Zipser’s interview with the Senior Tutor had left him with a sense of embarrassment that had unnerved him completely. His attempt to explain the nature of his compulsion had been fraught with difficulties. The Senior Tutor kept poking his little finger in his ear and wriggling it around and examining the end of it when he took it out while Zipser talked, as if he held some waxy deposit responsible for the flow of obscene information that was reaching his brain. When he finally accepted that his ears were not betraying him and that Zipser was in fact confessing to being attracted by his bedder, he had muttered something to the effect that the Chaplain would expect him for tea that afternoon and that, failing that, a good psychiatrist might help. Zipser had left miserably and had spent the early part of the afternoon in his room trying to concentrate on his thesis without success. The image of Mrs Biggs, a cross between a cherubim in menopause and a booted succubus, kept intruding. Zipser turned for escape to a book of photographs of starving children in Nagaland but in spite of this mental flagellation Mrs Biggs prevailed. He tried Hermitsch on Fall Out & the Andaman Islanders and even Sterilization, Vasectomy and Abortion by Allard, but these holy writs all failed against the pervasive fantasy of the bedder.
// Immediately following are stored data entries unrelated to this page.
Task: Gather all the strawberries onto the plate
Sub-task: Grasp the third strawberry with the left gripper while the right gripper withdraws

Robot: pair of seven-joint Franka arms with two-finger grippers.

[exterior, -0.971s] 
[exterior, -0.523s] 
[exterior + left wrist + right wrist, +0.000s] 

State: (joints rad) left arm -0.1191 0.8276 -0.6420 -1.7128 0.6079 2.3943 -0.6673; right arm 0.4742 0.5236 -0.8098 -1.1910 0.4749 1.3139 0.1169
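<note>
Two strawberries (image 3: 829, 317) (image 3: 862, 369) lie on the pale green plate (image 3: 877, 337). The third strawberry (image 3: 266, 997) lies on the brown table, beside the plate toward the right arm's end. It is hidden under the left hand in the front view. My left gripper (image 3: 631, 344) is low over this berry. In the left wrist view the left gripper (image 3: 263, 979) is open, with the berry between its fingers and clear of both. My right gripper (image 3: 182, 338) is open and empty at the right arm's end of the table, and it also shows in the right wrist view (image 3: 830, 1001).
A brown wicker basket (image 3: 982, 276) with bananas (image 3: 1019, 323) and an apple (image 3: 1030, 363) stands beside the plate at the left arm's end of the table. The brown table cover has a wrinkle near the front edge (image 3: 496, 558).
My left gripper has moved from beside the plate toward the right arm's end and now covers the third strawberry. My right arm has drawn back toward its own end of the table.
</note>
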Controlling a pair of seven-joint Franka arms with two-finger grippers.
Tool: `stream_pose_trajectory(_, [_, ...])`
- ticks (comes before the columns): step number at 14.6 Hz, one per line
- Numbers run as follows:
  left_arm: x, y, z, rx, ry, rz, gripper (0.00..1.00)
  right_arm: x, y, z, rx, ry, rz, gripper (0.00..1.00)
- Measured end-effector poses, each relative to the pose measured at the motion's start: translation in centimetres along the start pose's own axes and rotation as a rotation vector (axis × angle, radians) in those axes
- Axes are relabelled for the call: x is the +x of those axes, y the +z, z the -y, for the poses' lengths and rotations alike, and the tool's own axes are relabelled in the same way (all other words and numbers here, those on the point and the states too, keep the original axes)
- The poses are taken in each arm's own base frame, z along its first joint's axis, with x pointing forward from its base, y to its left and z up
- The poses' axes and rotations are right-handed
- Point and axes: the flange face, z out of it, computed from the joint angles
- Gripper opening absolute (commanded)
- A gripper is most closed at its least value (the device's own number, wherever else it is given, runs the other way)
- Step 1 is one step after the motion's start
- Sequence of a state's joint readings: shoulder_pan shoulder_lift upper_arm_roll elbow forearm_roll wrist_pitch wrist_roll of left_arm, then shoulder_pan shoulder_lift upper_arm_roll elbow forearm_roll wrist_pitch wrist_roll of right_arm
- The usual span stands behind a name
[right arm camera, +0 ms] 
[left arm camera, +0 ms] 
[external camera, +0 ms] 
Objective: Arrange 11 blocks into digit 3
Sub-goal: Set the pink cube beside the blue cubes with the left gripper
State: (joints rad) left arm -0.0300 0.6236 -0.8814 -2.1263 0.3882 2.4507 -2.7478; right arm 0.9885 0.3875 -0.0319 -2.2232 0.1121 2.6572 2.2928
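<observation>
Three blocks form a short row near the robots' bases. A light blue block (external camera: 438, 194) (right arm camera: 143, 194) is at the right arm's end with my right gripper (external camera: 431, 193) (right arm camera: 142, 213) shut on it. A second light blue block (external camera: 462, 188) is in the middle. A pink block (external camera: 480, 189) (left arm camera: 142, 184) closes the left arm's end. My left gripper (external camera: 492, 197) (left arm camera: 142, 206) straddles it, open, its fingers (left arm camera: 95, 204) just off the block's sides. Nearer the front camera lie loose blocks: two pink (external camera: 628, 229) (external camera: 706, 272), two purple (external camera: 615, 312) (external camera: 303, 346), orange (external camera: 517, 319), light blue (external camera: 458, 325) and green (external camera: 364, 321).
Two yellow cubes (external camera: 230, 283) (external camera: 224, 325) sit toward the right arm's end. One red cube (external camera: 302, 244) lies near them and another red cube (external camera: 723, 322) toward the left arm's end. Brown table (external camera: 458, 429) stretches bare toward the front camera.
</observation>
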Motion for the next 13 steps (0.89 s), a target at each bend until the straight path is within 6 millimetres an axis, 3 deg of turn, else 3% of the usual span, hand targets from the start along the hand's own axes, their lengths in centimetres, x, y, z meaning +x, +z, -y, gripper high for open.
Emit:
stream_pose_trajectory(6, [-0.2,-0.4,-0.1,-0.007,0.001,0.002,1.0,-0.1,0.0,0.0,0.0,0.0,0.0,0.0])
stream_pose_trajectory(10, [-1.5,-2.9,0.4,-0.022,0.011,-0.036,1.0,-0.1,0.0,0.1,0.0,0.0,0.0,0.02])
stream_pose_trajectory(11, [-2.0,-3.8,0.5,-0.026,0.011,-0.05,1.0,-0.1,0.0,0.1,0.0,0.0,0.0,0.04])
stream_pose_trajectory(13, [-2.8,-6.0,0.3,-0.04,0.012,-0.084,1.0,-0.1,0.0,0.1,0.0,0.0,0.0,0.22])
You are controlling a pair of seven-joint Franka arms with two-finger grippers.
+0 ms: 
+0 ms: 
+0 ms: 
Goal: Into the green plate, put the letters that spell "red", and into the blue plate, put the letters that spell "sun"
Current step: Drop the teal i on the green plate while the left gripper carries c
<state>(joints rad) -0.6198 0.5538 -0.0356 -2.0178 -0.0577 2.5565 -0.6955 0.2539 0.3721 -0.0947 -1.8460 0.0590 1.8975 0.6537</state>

It was as if his social conscience, his concern for the plight of humanity at large, the universal and collective pity he felt for all mankind, had been breached in some unspeakably personal way by the inveterate triviality and egoism of Mrs Biggs. Zipser, whose life had been filled with a truly impersonal charity – he had spent holidays from school working for SOBB, the Save Our Black Brothers campaign – and whose third worldliness was impeccable, found himself suddenly the victim of a sexual idiosyncrasy which made a mockery of his universalism. In desperation he turned to Syphilis, the Scourge of Colonialism , and stared with horror at the pictures. In the past it had worked like a charm to quell incipient sexual desires while satisfying his craving for evidence of natural justice. The notion of the Conquistadores dying of the disease after raping South American Indians no longer had its old appeal now that Zipser himself was in the grip of a compulsive urge to rape Mrs Biggs. By the time it came for him to go to the Chaplain’s rooms for tea, Zipser had exhausted the resources of his theology. So too, it seemed, had the Chaplain.